== Requirement ==
A full, word-for-word copy of the listing below is needed; leave the images out of it.
______________________________
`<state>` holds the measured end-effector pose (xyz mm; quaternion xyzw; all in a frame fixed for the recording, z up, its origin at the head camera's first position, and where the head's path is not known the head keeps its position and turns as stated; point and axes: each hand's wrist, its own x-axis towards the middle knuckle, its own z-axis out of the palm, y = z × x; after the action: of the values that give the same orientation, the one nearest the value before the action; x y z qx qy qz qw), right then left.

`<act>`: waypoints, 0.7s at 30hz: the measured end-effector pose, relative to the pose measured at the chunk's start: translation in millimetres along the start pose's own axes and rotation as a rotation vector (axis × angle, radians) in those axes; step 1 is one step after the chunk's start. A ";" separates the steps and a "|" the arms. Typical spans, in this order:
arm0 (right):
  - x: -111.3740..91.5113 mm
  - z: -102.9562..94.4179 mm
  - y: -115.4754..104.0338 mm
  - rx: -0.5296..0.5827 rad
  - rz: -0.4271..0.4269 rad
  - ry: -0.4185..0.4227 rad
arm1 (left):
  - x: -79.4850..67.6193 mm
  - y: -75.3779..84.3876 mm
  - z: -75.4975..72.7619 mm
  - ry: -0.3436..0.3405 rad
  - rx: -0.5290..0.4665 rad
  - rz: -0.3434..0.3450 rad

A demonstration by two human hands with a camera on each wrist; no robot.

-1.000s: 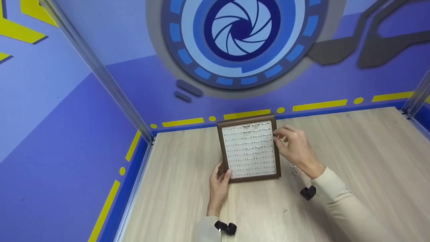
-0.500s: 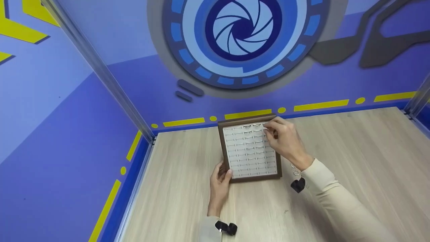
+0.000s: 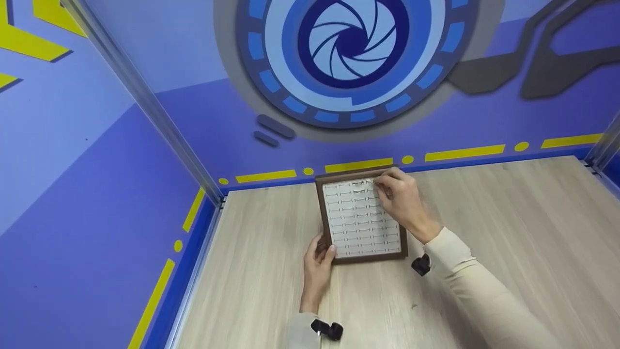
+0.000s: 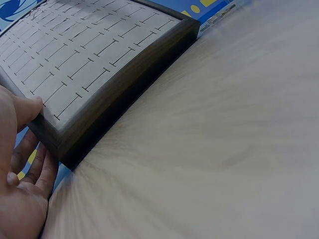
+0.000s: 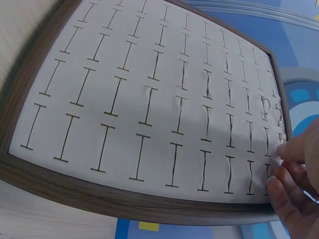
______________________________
== Reply to the exercise ==
`<state>` holds the measured end-effector pose (xyz mm; quaternion xyzw; all in a frame fixed for the recording, z up, its origin at the head camera's first position, and where the head's path is not known the head keeps its position and turns as stated; point and axes: each hand's wrist, its own x-axis towards the middle knuckle, its own z-axis out of the palm, y = z × x; after the action: of the values that give the same orientation, the one nearest the value before the action; x y z qx qy qz qw), right then left.

`<act>`: waypoints, 0.7s at 30hz: the measured end-effector pose, relative to the pose measured at the chunk's start: translation in millimetres along the start pose's own axes and rotation as a rotation vector (axis × angle, radians) in those axes; step 1 is one step after the chunk's start. A ";" separates the steps and a "|" the arms. Typical spans, in this order:
arm0 (right):
  - x: -111.3740..91.5113 mm
  - z: -102.9562..94.4179 mm
  - y: -115.4754..104.0338 mm
  - rx: -0.5296..0.5827 rad
  - rz: -0.4271..0.4269 rad
  - ry: -0.4185..0.4227 rad
arm1 (left):
  - x: -79.4850..67.6193 mm
  - y: -75.3779..84.3876 mm
  - z: -75.4975..72.7619 mm
  - ry: -0.3436..0.3405 rad
  - rx: -0.5290..0.4665 rad
  - rz: -0.3434..0.3450 rad

A demonstration by two human hands with a camera on each wrist; no robot.

-1.000s: 
-0.500s: 
+0.000s: 
+0.000s: 
+0.000s: 

Here is where the answer stops.